No entanto, a associação do espessamento intimal carotídeo com obesidade infantil foi eliminada após o ajuste para obesidade em adultos nos estudos Bogalusa, Muscatine e Young Finns.1 Além disso, a mortalidade cardiovascular não aumentou em indivíduos suecos adultos que eram obesos na infância, mas não durante a adolescência ou na vida adulta.14 Dessa forma, a disfunção endotelial em crianças e os riscos relacionados à obesidade para a morbidade e a mortalidade cardiovasculares são potencialmente reversíveis.

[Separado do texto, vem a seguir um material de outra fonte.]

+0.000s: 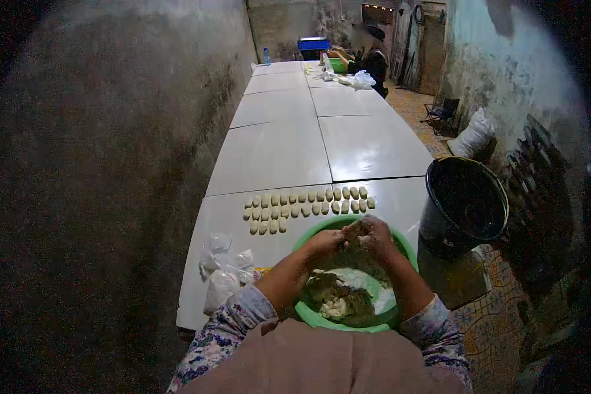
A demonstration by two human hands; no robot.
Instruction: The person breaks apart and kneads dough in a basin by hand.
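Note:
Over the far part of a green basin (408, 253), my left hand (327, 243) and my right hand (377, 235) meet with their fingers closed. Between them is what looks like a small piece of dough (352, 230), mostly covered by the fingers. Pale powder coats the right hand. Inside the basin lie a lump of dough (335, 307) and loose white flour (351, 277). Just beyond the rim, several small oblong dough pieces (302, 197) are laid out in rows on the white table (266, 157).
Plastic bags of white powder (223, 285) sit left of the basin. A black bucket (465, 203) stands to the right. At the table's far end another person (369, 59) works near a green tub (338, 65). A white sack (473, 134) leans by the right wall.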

Quais medidas podem ser tomadas para reverter a disfunção endotelial em crianças obesas? Sabe-se que a perda de peso promove a geração de NO e uma combinação de dieta e treinamento aeróbico melhora a função endotelial macrovascular em crianças obesas em seis a oito semanas; 15,16 uma intervenção mais prolongada pode ser necessária para melhorar a função endotelial microvascular.17 Acredita-se que o aumento do fluxo sanguíneo nos membros durante episódios de atividade física pode facilitar o aumento da produção e/ou atividade do NO endotelial. Tanto o treinamento aeróbico quanto o de resistência são eficazes;18 no entanto, os benefícios do exercício físico na função vascular parecem se perder caso o treinamento cesse.15
O aconselhamento dietético e de exercícios físicos pode não ser suficiente para indivíduos com disfunção metabólica mais grave; nesses casos, a adição de um agente farmacológico pode ser útil. Por exemplo, uma literatura emergente sugere que a metformina pode melhorar a função endotelial em adultos com resistência grave à insulina, diabetes mellitus tipo 2 e síndrome dos ovários policísticos.19 O fármaco pode, portanto, proporcionar benefícios cardiovasculares e glicêmicos em adolescentes com pré-diabetes ou intolerância à glicose evidente. Inibidores da enzima conversora da angiotensina (ECA) e bloqueadores do receptor da angiotensina II (BRAs) melhoram a vasodilatação dependente do endotélio em adultos com doença renal 9,20 e podem ser úteis em crianças e adolescentes obesos com hipertensão e/ou microalbuminúria.
Ainda existem lacunas importantes em nosso entendimento sobre o desenvolvimento e a patogênese da disfunção vascular e aterogênese em crianças. Estudos de longo prazo de intervenções dietéticas e de exercícios em indivíduos com sobrepeso e obesos aumentarão nossa capacidade de prevenir complicações vasculares em longo prazo e melhorar a qualidade de vida.